(SOURCE MATERIAL)
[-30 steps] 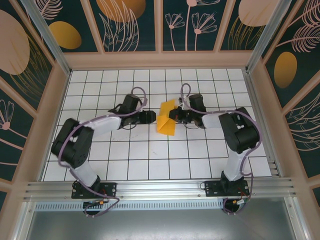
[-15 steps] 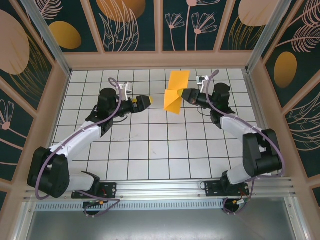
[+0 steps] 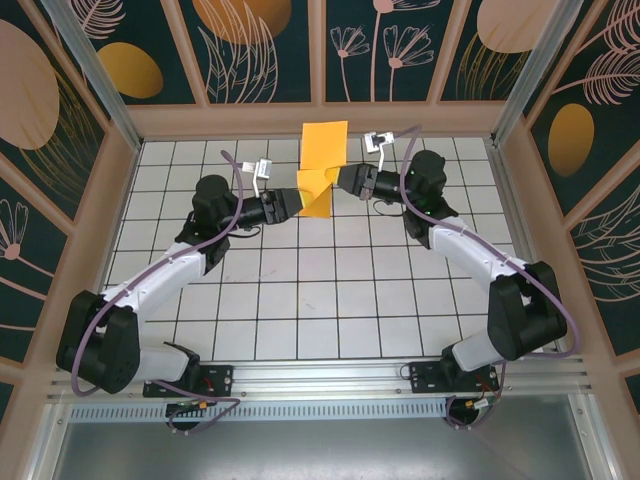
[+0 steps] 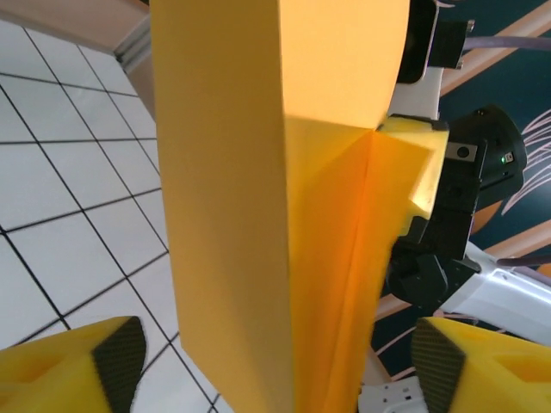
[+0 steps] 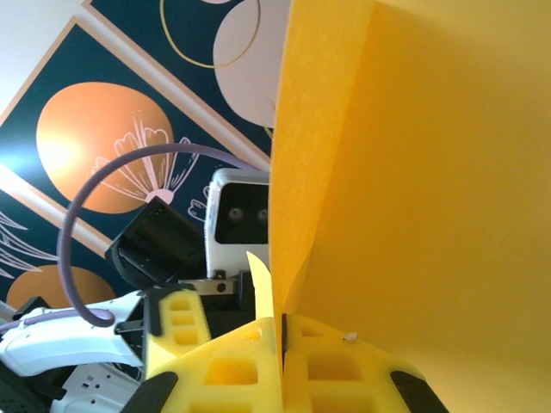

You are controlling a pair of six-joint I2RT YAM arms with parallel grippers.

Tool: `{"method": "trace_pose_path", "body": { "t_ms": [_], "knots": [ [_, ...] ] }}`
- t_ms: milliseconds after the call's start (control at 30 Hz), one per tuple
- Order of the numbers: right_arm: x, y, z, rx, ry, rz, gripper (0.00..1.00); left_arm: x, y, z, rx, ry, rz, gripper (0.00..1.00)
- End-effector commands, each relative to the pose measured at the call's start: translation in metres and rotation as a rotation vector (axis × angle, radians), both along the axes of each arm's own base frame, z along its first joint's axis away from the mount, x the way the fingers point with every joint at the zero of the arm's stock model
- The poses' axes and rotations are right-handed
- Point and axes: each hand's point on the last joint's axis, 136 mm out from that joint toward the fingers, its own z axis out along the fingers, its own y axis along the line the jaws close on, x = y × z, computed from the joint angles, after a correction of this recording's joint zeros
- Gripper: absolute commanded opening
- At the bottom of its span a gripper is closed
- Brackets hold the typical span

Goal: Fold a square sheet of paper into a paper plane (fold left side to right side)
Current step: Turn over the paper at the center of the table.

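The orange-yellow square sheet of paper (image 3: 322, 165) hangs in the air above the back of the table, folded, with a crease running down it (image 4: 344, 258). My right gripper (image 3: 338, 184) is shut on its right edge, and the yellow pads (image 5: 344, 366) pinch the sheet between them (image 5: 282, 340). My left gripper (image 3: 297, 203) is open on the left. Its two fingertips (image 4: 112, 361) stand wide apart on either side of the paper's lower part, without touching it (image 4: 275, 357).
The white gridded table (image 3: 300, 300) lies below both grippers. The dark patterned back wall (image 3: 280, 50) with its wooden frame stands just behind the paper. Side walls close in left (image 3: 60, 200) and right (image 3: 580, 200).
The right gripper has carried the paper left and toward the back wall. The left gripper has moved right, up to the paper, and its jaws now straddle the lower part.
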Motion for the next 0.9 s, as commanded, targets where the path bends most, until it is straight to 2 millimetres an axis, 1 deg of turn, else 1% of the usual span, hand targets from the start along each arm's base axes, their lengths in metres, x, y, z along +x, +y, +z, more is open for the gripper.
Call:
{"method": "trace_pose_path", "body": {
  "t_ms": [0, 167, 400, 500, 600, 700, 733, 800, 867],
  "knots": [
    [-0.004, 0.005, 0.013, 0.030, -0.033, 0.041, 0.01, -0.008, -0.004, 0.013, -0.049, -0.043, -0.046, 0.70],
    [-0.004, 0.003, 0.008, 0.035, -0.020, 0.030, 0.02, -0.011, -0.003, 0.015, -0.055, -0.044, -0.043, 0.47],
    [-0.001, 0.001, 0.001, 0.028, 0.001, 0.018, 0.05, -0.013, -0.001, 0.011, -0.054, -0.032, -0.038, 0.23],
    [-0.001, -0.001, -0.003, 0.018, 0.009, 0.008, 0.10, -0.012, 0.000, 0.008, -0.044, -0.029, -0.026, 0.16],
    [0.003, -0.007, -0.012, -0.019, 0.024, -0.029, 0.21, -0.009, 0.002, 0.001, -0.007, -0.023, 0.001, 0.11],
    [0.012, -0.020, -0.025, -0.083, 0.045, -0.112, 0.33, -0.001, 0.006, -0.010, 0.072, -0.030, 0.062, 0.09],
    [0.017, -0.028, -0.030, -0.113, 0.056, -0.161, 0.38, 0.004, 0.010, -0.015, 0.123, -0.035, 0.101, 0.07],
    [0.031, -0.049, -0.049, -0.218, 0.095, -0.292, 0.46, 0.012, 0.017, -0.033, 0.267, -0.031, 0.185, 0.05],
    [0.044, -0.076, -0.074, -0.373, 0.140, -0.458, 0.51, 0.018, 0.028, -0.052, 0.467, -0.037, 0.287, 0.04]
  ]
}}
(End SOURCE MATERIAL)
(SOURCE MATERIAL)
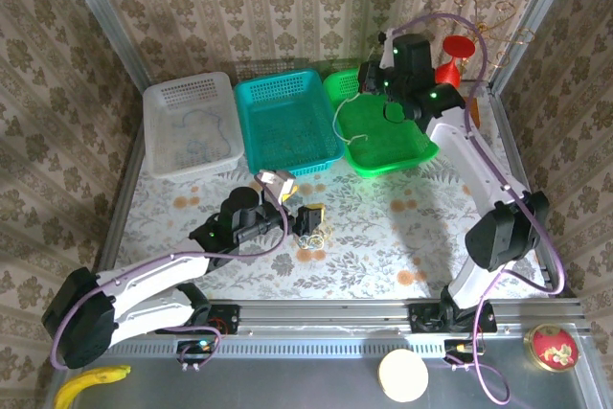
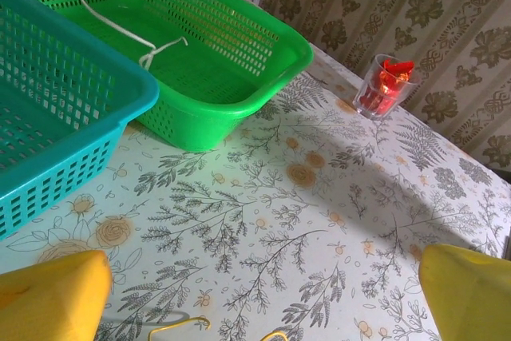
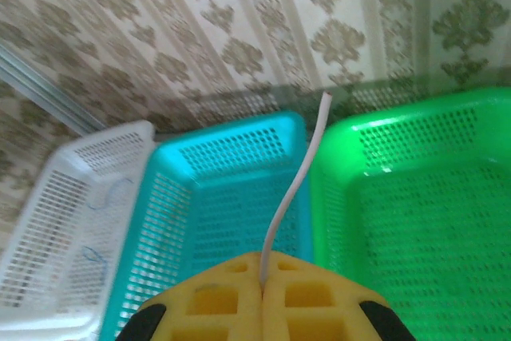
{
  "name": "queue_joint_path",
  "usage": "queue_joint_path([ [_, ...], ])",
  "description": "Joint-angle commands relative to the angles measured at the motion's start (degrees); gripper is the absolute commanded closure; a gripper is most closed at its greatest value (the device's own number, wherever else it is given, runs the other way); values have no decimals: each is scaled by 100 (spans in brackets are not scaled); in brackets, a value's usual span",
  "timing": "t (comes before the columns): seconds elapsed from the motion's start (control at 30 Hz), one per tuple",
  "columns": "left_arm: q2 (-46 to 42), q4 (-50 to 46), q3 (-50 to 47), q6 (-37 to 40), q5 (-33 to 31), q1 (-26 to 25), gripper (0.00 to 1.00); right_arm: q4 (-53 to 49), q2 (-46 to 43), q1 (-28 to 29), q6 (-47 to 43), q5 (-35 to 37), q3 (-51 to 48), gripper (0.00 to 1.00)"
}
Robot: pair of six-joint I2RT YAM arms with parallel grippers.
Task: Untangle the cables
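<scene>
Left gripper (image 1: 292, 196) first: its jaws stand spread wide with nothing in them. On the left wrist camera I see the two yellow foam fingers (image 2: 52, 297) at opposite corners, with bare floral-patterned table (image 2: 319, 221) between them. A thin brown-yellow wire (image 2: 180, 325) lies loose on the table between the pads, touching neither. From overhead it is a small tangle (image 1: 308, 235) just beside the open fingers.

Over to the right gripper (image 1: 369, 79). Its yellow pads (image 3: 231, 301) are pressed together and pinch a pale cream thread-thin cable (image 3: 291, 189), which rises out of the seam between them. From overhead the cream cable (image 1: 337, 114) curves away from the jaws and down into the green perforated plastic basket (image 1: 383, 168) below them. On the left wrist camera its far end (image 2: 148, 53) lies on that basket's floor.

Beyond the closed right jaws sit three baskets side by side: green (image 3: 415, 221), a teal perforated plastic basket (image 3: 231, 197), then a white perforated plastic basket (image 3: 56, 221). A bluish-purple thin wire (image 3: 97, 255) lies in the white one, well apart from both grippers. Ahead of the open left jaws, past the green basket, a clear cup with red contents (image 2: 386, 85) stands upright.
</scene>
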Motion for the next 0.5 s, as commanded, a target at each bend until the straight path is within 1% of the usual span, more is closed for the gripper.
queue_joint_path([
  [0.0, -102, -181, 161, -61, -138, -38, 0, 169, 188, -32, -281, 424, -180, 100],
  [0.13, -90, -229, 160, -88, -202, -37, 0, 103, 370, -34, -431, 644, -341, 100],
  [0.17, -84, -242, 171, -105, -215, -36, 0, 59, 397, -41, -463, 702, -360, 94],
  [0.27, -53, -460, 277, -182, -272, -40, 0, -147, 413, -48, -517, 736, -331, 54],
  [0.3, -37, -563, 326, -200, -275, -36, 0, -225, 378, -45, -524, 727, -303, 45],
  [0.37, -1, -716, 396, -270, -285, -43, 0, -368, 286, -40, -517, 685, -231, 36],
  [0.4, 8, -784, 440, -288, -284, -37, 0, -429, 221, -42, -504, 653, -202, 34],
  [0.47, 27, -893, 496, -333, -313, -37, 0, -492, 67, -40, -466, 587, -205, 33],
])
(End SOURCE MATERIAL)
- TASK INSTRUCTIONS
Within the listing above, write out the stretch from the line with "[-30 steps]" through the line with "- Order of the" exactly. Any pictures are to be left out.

- ANSWER TO THE PROBLEM
[-30 steps] 
[-15 steps] 
[+0 steps] 
[+0 steps] 
[+0 steps] 

You are controlling a pair of six-joint I2RT YAM arms with parallel grippers.

Tool: `{"method": "trace_pose_path", "body": { "t_ms": [_], "knots": [ [_, ...] ] }}`
- t_ms: milliseconds after the call's start (control at 30 Hz), one per tuple
- Order of the numbers: right_arm: x, y, z, rx, ry, rz, gripper (0.00..1.00); left_arm: x, y, z, rx, ry, rz, gripper (0.00..1.00)

The given output is complete.